Der Kern des Modells geht zurück auf Oberhuber et al. (Volcanic plume simulation on large scales, Journal of volcanology and geothermal research, 1998, 29-53) und wurde von Doktoranden ergänzt durch Parametrisierungen der Mikrophysik, genauer Wolkenphysik, unter Beteiligung von Asche und allen Aggregatszuständen von Wasser mit dem Ziel, realistisch die Entwicklung einer Aschewolke bei einem Vulkanausbruch zu simulieren. Voraussetzung dazu ist, dass alle transportierten Stoffe eine beliebig hohe Konzentration besitzen dürfen und somit dynamisch aktiv sind. Dieses Modell ist meine Wissensbasis für die auf dieser Internetseite verwendeten Ergebnisse meines privat entwickelten und ausschließlich zu privaten Zwecken verwendeten virtuellen Windkanals. Eigentum obigen Modells ist das Max-Planck-Institut für Meteorologie und die Deutsche Klima-Rechenzentrum GmbH, beide in Hamburg, und hat mit meiner Version des virtuellen Windkanals inzwischen wenig gemeinsam.

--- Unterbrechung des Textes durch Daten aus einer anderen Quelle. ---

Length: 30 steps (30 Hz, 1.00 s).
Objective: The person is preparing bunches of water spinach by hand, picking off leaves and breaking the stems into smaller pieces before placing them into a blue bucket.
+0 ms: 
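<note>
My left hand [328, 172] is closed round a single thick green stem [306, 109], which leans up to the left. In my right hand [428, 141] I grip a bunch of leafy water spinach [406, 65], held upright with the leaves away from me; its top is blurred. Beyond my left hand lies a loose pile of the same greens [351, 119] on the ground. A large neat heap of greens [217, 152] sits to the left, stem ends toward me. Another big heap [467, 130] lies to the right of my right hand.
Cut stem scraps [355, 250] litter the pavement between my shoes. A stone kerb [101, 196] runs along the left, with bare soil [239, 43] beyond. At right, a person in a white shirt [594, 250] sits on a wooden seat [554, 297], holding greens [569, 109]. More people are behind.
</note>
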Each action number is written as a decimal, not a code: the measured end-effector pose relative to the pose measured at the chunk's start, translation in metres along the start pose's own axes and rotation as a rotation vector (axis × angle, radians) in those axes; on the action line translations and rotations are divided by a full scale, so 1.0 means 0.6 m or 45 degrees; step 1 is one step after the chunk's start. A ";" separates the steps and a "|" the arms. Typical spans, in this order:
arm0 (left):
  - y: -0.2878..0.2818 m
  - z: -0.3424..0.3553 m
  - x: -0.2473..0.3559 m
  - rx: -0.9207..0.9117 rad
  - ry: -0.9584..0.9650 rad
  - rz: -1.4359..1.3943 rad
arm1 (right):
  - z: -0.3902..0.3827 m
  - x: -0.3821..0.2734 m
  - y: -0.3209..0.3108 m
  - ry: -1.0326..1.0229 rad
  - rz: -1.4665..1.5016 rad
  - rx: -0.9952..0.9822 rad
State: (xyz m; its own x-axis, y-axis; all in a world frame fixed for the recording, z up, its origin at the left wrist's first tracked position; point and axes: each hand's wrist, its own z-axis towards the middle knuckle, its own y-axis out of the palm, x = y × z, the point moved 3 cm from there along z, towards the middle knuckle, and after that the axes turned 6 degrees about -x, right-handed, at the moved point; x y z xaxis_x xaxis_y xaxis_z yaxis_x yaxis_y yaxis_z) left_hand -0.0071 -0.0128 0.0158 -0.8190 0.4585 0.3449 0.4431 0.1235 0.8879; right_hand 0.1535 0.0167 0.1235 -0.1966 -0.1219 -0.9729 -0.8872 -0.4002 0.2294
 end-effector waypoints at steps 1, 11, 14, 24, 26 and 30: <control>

So wurden die offenen Randbedingungen neu konzipiert, alle Diskretisierungen der Transportterme so ausgetauscht, dass Impuls, Masse und Wärme exakt erhalten werden mit dem Ziel auch quantitativ der Realität näher zu kommen oder z.B. die Aufteilung der turbulenten kinetischen Energie auf die Verhältnisse an einem Modellflugzeug angepasst, und grundlegende Änderungen bzgl. Programmstruktur, Performancemaßnahmen, Konvergenz der iterativ zu lösenden implizit in der Zeit formulierten Gleichungen verbessert und Anpassungen durchgeführt, die ein multi-threading basierend auf openmp ermöglichen. 

Numerische Umsetzung

Die Lösungsmethode für ein implizites Zeitschrittverfahren basiert auf der prinzipiellen Idee von Kwizak und Robert (1971), aus den Gleichungen für Geschwindigkeit und Druck eine Wellengleichung abzuleiten, die dann gelöst wird, um schließlich aus dem sich ergebenden Druck zum neuen Zeitpunkt die neuen Geschwindigkeiten zu ermitteln. Der Pferdefuß ist allerdings, dass dies nur für einen Gleichungstyp wie Flachwassergleichung einfach unmsetzbar ist. Hier muss etwas mehr struktureller Aufwand getrieben werden, um letztendlich für alle 9 prognostischen Variablen ein implizites Zeitschrittverfahren umzusetzen. Knackpunkt ist dann aber die iterative Lösung für x-Millionen Gitterpunkte, die massiv durch den Einsatz von linearen Gleichungssystemen unterstützt wird. Ziel ist es dann, mit hohen CFL-Zahlen eine stabile Lösung zu ermitteln. Für Geschwindigkeiten verwende ich situationsgesteuert eine maximale CFL-Zahl von bis zu 3. Schallwellen breiten sich dann typisch mit CFL=30 aus. Die Gleichungen werden inkl. der Randbedingungen auf einem Arakawa C-Gitter diskretisiert, veranschaulicht durch folgende Darstellung. Vorteil ist, dass die algebraischen Gleichungen, die eine Näherung an die nicht lösbaren, partiellen Differentialgleichungen sind, keine Filter benötigen, um die Lösung stabil zu halten.